Sejumlah tokoh sepuh Nahdlatul Ulama (NU) baru-baru ini menggelar forum silaturahmi untuk menyuarakan seruan moral.

Tujuannya adalah agar pelaksanaan Muktamar ke-35 NU dapat berlangsung dengan menjunjung tinggi kejujuran, keadilan, dan martabat.

Pertemuan penting ini diselenggarakan di Gedung PBNU, Jakarta, pada hari Kamis, 20 Agustus 2026. Forum ini dihadiri langsung oleh para kiai terkemuka yang memiliki kepedulian mendalam terhadap masa depan organisasi.

Mereka yang hadir secara fisik antara lain KH Ma'ruf Amin, KH Abdullah Ubab Maimoen, KH Ali Akbar Marbun, KH Muadz Thohir, KH Ahmad Haris Shodaqoh, KH Athoillah Sholahuddin Anwar, KH Muhyiddin Ishaq, dan KH Muhibbul Aman Aly. Selain itu, beberapa kiai lainnya turut serta melalui forum daring.

Kiai-kiai yang mengikuti secara daring meliputi KH Said Aqil Siroj, KH Ahmad Mustofa Bisri, KH Anwar Manshur, dan KH Zuhri Zaini. Kehadiran mereka menunjukkan solidaritas dan kesamaan pandangan mengenai pentingnya integritas dalam Muktamar.

Mustasyar PBNU, KH Ma'ruf Amin, menyatakan bahwa forum ini dibentuk atas dasar keprihatinan terhadap isu-isu yang beredar. Ia menyoroti adanya gejala cara-cara yang tidak terpuji dalam upaya-upaya menjelang Muktamar mendatang.

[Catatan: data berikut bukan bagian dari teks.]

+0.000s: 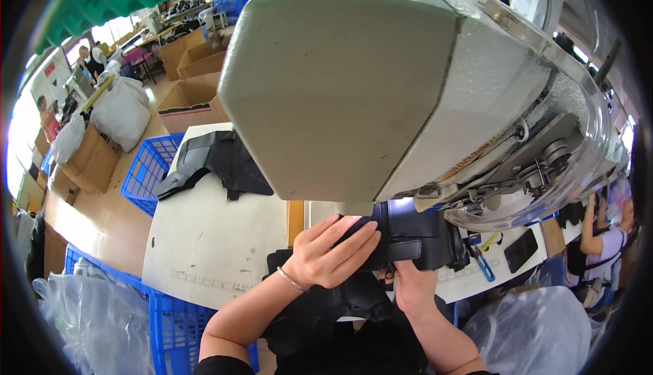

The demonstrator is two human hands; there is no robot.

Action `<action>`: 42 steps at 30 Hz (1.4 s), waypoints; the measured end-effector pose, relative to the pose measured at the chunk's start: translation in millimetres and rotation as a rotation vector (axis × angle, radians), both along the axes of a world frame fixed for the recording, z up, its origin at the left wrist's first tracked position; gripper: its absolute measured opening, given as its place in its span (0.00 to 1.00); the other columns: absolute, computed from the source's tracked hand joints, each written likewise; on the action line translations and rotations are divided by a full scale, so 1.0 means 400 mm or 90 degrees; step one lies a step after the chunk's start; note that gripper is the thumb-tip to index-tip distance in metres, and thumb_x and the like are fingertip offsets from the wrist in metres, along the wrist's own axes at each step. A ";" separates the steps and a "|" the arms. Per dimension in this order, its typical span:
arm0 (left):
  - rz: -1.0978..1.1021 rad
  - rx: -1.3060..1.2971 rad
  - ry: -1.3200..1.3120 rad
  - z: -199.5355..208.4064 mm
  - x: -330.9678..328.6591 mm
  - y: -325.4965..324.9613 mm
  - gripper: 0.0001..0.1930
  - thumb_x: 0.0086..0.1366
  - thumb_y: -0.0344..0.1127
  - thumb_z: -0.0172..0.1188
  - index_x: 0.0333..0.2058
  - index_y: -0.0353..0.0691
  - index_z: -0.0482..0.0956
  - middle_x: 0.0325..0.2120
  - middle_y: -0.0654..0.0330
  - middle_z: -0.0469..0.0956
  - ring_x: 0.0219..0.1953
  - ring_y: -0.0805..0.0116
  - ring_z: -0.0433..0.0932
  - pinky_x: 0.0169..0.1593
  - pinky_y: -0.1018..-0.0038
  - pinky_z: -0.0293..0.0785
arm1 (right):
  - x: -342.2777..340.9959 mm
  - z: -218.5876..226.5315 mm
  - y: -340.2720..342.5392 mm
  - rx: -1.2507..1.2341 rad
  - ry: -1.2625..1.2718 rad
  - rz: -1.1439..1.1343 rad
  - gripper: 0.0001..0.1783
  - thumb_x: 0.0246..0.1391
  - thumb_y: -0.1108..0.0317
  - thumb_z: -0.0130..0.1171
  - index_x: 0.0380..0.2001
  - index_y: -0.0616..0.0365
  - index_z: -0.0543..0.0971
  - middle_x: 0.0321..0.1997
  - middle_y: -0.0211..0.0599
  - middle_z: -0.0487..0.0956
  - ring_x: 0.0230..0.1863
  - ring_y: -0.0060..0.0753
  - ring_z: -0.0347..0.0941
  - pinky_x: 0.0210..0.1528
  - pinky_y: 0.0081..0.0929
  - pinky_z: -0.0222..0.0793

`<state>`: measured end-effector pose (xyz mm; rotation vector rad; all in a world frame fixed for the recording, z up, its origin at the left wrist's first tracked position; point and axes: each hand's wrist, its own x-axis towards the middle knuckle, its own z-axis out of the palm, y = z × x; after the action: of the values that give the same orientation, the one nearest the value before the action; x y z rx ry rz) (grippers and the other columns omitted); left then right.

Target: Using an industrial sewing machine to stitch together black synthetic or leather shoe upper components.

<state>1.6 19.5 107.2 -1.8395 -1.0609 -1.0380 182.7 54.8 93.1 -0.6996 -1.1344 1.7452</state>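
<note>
Under the head of a large grey sewing machine (pixel 340 82) lies a black leather bag piece (pixel 415 229) with a strap-like tab and a zip end at its near edge. My left hand (pixel 335 252), a bracelet on its wrist, grips the left part of the leather, fingers stretched over it and the thumb hidden. From below, my right hand (pixel 415 290) holds the near edge beside the zip; its fingertips are hidden under the leather. More black material hangs toward my lap. The machine head hides the far part of the piece.
Black cut pieces (pixel 218 160) lie on the white table (pixel 204 239) at left. Blue-handled snips (pixel 484 266) and a black phone (pixel 522 250) lie at right. Blue crates (pixel 180 327) and plastic bags (pixel 534 331) flank me. A co-worker (pixel 605 246) sits far right.
</note>
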 end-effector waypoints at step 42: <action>0.001 -0.019 -0.044 0.025 -0.026 0.047 0.18 0.39 0.27 0.65 0.34 0.37 0.85 0.29 0.64 0.78 0.30 0.70 0.78 0.34 0.74 0.78 | -0.053 0.053 0.062 -0.039 -0.066 -0.076 0.05 0.60 0.70 0.62 0.33 0.59 0.78 0.28 0.30 0.78 0.21 0.20 0.71 0.21 0.17 0.63</action>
<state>-8.7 38.3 117.3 -1.8381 -1.1238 -1.0969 161.6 79.6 114.2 -0.8862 -1.0894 1.6650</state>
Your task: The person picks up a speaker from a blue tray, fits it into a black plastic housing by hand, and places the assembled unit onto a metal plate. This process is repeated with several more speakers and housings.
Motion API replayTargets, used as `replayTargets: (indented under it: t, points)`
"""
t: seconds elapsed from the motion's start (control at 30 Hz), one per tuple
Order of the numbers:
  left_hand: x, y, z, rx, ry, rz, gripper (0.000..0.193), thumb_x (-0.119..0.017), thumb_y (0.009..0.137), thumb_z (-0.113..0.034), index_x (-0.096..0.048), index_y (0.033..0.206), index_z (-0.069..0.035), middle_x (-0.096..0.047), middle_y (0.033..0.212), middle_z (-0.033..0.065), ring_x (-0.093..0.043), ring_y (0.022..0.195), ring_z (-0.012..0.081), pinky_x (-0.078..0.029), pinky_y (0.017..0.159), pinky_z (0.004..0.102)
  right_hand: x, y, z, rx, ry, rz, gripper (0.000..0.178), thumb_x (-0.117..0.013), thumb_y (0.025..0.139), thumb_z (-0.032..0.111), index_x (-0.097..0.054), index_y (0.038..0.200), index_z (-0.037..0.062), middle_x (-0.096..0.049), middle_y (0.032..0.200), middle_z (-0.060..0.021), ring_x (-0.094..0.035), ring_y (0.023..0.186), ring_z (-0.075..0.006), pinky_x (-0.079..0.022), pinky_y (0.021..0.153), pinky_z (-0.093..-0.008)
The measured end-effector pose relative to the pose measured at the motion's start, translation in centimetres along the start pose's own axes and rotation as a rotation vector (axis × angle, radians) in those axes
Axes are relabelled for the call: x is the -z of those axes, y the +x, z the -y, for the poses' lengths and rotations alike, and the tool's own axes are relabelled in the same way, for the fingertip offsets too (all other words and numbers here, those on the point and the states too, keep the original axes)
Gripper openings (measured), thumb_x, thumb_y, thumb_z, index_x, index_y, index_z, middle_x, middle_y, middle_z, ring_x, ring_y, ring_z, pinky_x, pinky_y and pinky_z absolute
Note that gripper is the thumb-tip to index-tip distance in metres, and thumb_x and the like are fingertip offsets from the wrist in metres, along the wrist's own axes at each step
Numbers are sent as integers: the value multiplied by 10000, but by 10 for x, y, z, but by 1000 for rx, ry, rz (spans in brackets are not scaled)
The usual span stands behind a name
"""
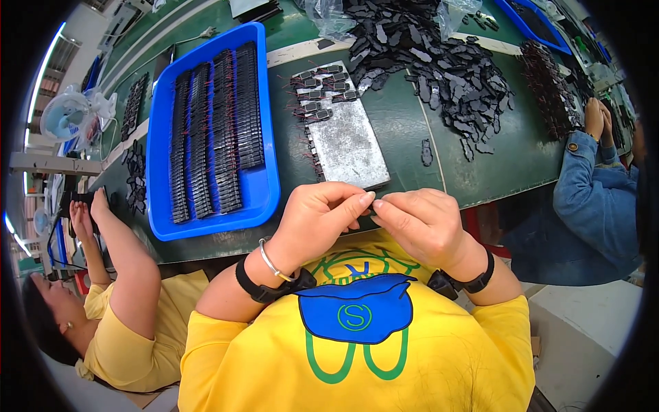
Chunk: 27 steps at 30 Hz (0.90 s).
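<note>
My left hand [321, 214] and my right hand [427, 221] meet in front of my chest, at the near edge of the green table. Both are closed, thumb and fingers pinched together, with the tips almost touching. A small dark piece shows between them, mostly hidden by the fingers, so its kind cannot be made out. Just beyond my hands lies a silvery metal plate [350, 144]. Several small black parts with thin red wires [328, 84] sit on its far end, and more wired parts run along its left side.
Left of the plate stands a blue tray [269, 199] with rows of black wired parts [220, 130]. A loose heap of flat black pieces [467, 82] spreads at the far right. Co-workers sit on both sides: a bare arm [127, 240] at left, a denim sleeve [583, 185] at right.
</note>
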<state>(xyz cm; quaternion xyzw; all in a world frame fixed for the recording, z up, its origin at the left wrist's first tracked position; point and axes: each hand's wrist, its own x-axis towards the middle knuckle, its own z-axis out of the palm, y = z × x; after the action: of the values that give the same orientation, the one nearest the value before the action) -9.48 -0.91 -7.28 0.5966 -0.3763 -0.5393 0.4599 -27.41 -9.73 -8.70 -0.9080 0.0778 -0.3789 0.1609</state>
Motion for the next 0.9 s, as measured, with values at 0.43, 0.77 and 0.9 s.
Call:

"Adanya isu-isu mengkhawatirkan karena ditandai cara tidak terpuji untuk upaya-upaya dalam Muktamar yang akan datang," ujar Ma'ruf Amin, Mustasyar PBNU.

Ia juga menegaskan pentingnya mekanisme pemilihan Ahlul Halli wal Aqdi (AHWA). KH Ma'ruf Amin menekankan bahwa proses ini harus dijaga kemurniannya dari praktik transaksi kepentingan atau mobilisasi politik kekuasaan.